At the height of her fame, she meets the painter Esmé (Michael Fassbender), and is immediately stuck, even if he is even more arrogant that she is. And, sad to say, more untalented.

This is the key to this film. It is a satire of those stories of the period. There are only two serious people in the film. The rest are caricatures of popular characters and settings.

British writer Elizabeth Taylor's novel, based upon Marie Corelli, a long-forgotten English novelist of the 19th Century, was translated to the screen by François Ozon (Swimming Pool, 8 Women), who also directed. He certainly captured the ego Corelli was reputed to have.

The life she lived or the life she dreamed? That is the question of this film. There is no doubt that for a few brief moments, Angel was never in touch with reality.
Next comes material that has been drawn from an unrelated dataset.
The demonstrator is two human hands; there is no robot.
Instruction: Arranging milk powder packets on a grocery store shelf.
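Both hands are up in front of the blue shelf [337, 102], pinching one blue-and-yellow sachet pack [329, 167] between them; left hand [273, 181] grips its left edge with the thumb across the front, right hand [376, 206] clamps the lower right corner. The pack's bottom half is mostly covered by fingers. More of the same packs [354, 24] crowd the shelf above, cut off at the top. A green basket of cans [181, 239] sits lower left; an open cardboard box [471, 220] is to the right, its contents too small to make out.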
It makes for great satire.

princehal 21 January 2008

Hmmmm... if the reviews and comments I've seen are any indication, melodrama is as divisive as ever. I found Ozon's approach admirable: intelligent and objective but not satirically distanced, like Fassbinder without the cruelty. It seems clear to me that he is showing us not a realistic depiction of Angel's life but a version colored by her imagination. The intention is not to mock her but to allow us to share her experience, and to make up our own minds about the value of her fantasies. The closest to an authorial statement comes from the character least sympathetic to Angel: Charlotte Rampling as the publisher's wife comments that in spite of Angel's lack of talent or self-knowledge, she has to admire her drive to succeed. Of course we're not compelled to agree, but it strikes me as a fair assessment.

The reactions to this movie remind me of the uncomprehending dismissal of Sofia Coppola's Marie Antoinette, another story of a shallow, self-involved woman that insists on looking through her eyes. This kind of scrupulous generosity is in line with a tradition going back to Flaubert's Madame Bovary, and both directors have the stylistic confidence to carry it off. It may just be that they don't have the critics they deserve.
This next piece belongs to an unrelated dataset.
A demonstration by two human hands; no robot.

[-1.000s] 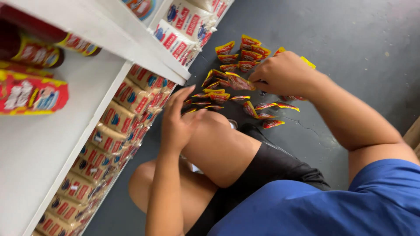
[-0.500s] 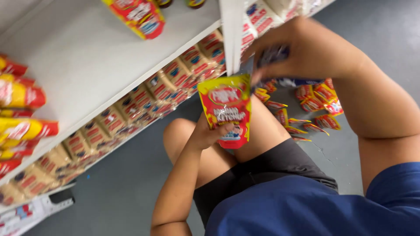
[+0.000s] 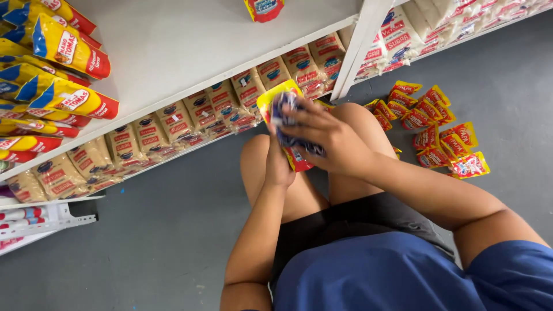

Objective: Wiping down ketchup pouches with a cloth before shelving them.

vanderveldenton 22 August 2007

I really love this movie and keep seeing it again and again, as it reminds me very much of (as Ozon intended) the 1930's-40's epic melodramas and the role of Angel Deverell was intended to be like Vivien Leigh in "Gone with the wind". Even before I had read that I thought about this all the time.It's very rare to find nowadays a movie with modern-days technical perfection (brilliant colours and costumes and sound)but a 1940's style. Everything is over the top, unbelievable but for me going to a movie means suspension of disbelief, do we need a film to be like reality? I don't go to cinema to see reality, but to be taken to a different world, one of romance and it hardly gets more romantic than this. Read the interviews at www.francois-ozon.com and you will understand it all a lot better. This movie does not deserve the criticism it gets here as that's comparing apples with oranges. This movie is PERFECT as it is made almost flawlessly and in a (for costume movie lovers) very lavish way, a great joy to watch and listen to, not to mention a very energetic and passionate Romola Garai, who I will love to see also in "Atonement". A nice touch, in line with the 1940's style, is that trips to London, Venice, Greece, Egypt are made the way they did in those days, not on location but a filmed background. Nothing is very realistic in this movie, but it shows what dreams are made of and I thank the director and actors highly for many hours of fantastic entertainment. In it's genre it's just as good as Lord of the Rings, which also did not have to be real to be wonderful, did it?